I think if you heard of hedging, you might have heard of the strategy called 'sure-fire' (if you havnt heard of it, you may try googling it), and i would like to talk a bit about it and hopefully getting some ideas from you guys.
so, the strategy is essentially openning positions after positions until the price stops sidewaying and makes a move and hit your take profit area. the common argue i heard regarding this strategy is 'if the price continues to bounce within range, you would end up opening trades after trades, till you can't open any more positions and eats you up real bad....especially the positions sequence goes like this: 1-3-6-12-24-...

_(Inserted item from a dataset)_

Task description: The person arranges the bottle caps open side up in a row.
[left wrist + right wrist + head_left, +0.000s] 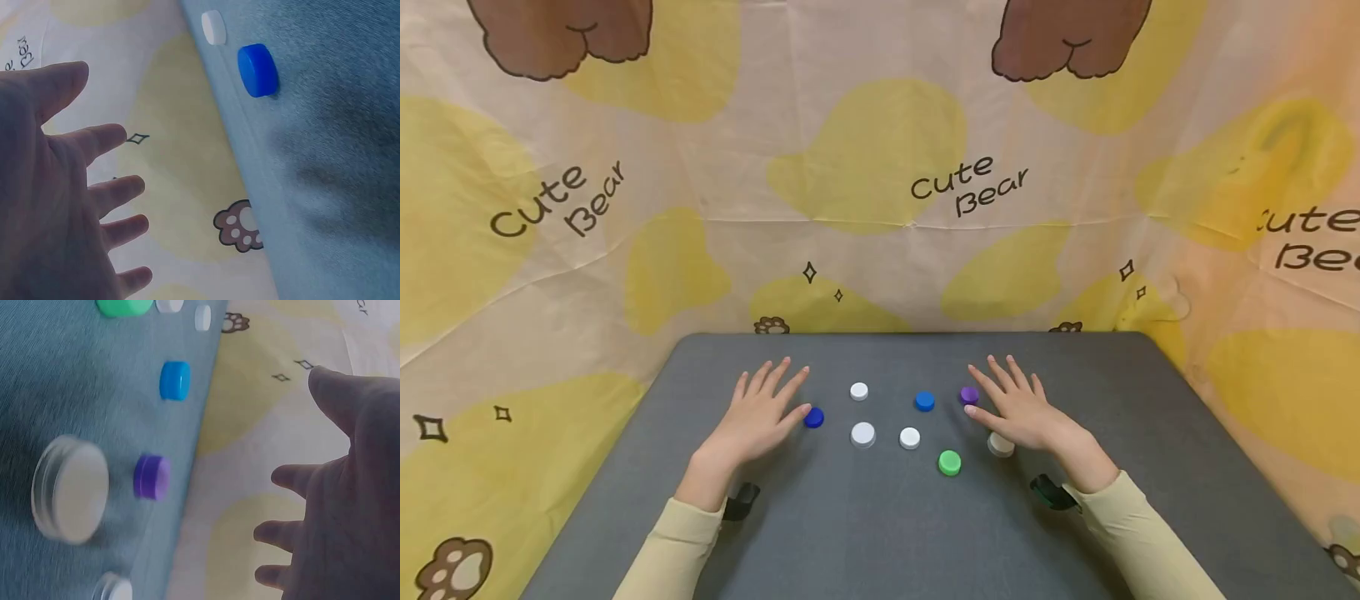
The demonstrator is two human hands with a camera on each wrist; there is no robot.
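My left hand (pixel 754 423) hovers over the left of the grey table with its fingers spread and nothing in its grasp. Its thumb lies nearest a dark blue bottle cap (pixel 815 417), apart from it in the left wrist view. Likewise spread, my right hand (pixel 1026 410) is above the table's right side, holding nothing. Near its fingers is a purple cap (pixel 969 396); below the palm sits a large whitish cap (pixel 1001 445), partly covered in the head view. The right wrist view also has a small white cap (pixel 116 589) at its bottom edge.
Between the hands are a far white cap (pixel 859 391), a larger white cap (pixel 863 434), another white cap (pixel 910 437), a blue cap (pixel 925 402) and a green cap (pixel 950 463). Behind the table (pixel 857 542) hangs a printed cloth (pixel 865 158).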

what i have in mind is, here we need to define the 'range', of which it bounces and new positions are opened. for sure you dont want to make the range size too big, because you would have very little trades per month lets say; at the same time having small range size can easily cause the 'ranging' to happen, which results in you opening trades one after another.
i am not saying that i found the holygrail config of this strategy, but this is what i did and how the result looks like:
*pair: GBPJPY, 4hr, the setups might be pair-specific, so it only works on this pair.

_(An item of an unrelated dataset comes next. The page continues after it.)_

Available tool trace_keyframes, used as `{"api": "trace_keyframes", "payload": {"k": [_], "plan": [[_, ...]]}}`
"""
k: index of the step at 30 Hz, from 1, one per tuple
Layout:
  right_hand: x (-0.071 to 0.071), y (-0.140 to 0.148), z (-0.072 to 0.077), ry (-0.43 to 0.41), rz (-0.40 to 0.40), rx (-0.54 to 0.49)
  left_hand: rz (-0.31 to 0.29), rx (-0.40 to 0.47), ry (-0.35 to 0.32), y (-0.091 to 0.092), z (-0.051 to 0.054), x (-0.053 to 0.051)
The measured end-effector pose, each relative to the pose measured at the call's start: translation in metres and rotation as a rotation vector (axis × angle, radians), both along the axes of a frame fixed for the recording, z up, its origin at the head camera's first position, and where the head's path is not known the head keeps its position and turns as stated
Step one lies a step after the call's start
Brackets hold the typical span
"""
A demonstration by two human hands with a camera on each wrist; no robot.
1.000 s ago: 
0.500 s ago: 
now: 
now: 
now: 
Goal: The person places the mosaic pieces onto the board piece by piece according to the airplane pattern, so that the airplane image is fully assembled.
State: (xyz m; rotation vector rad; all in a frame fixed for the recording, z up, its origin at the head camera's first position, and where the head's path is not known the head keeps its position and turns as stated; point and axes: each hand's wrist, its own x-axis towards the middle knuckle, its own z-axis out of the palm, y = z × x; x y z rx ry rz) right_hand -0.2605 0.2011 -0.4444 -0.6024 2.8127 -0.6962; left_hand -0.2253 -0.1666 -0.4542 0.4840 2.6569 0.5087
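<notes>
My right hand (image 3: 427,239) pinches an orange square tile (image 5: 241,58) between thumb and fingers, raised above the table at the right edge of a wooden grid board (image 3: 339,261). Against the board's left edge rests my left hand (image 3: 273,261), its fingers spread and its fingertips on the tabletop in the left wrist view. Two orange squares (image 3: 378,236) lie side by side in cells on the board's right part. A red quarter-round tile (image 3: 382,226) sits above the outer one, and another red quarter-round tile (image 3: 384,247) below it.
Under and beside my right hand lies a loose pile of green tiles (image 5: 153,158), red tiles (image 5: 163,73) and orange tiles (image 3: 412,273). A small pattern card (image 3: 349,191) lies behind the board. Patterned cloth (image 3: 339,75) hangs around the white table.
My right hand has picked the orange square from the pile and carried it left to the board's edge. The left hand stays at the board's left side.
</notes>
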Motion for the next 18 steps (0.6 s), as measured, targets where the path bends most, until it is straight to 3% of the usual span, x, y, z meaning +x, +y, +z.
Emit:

**hedging sequence i use: open a trade in a way that gives you ability to open 6 hedge trades. say if i can open 100lot in total, then i will do a 0.5 to start with, if things go bad my next trading sizes would be 1.5-3-6-12-24-48 (=85lot in total)
1-Opening of the trades: i open trades only at 9am and 9pm of my local time, which is when the 4hr candle closes. no specific reason for this, it is just preferred timing, 2 times a day. I dont look for specific setup to open trade, i simply look at the previous candles (i do also have bollinger band and rsi on my chart, but what i meant to say here is, i open a trade anyway, either there be a setup or not) to decide going long/short. (of course, if i already have a opened position, then i wouldnt open a new one here)
2-After opening a trade, i open a pending order (buy stop/sell stop depending on what my position is), my chosen size on this pair is TP 60pips and SL 120pips
3-i get notification on my mobile app when pending orders get executed, so i can manually open another one on my mobile, or check it twice a day from my pc.
Result:
i manually backtested it from jan19 till aug19(i did it candle to candle,drawing where my trades would have started, if it would have reached tp or triggered the pending orders), and if there were any confusions i would then confirm the result looking on lower timeframes for the candles of question:
jan:25trades (0lose), feb:15trades(0lose),mar:21trades (0lose), apr:13trades(0lose),may:16trades (0lose), jun:8trades(0lose),jul:12trades (0lose), aug:17trades(0lose) (i have duration of each trades documented as well as how many hedge i would have needed to open)
with tp 60pips and sl 120pips, out of totally 127 trades, 115 of it didnt require a third position (2nd hedge position), 12 of them did, which out of these 12 trades, 8 were having 2nd hedge, 3 were having 3rd hedge, and 1 having 4nd hedge.
the potential profit if played from jan is 127*60pips=7620pips.
So above is basically what i have done. i am forward testing it on a demo account for a few days now on gold and it resulted me in 2 wins this week (1 no hedge opened, 1 opened a hedge). bottom line is, with decent money management and size choosing, i think this strategy might not be a bad one afterall. I would really like to hear about any ideas or questions you may have.
2 tips:
1- you do want to have an ea that closes the pending order when tp is reached, if any one needs it, i will post the link here.
2- the tp is 60 pips, but i always put it as 57-58pips actually, because when your TP and SL are on the same level, due to spread difference, either up or down, the SL always gets triggered first, the worst scenario is that you get stopped out, but TP wasnt triggered and price reverse. putting it as 58pips, firstly ensures you get the profit, if trend continues then your SL gets triggered too after 2 pips, so no worries but if price reverse after hitting your TP, it is actually in your favor because now you get to close the losing trades with smaller loss than your SL.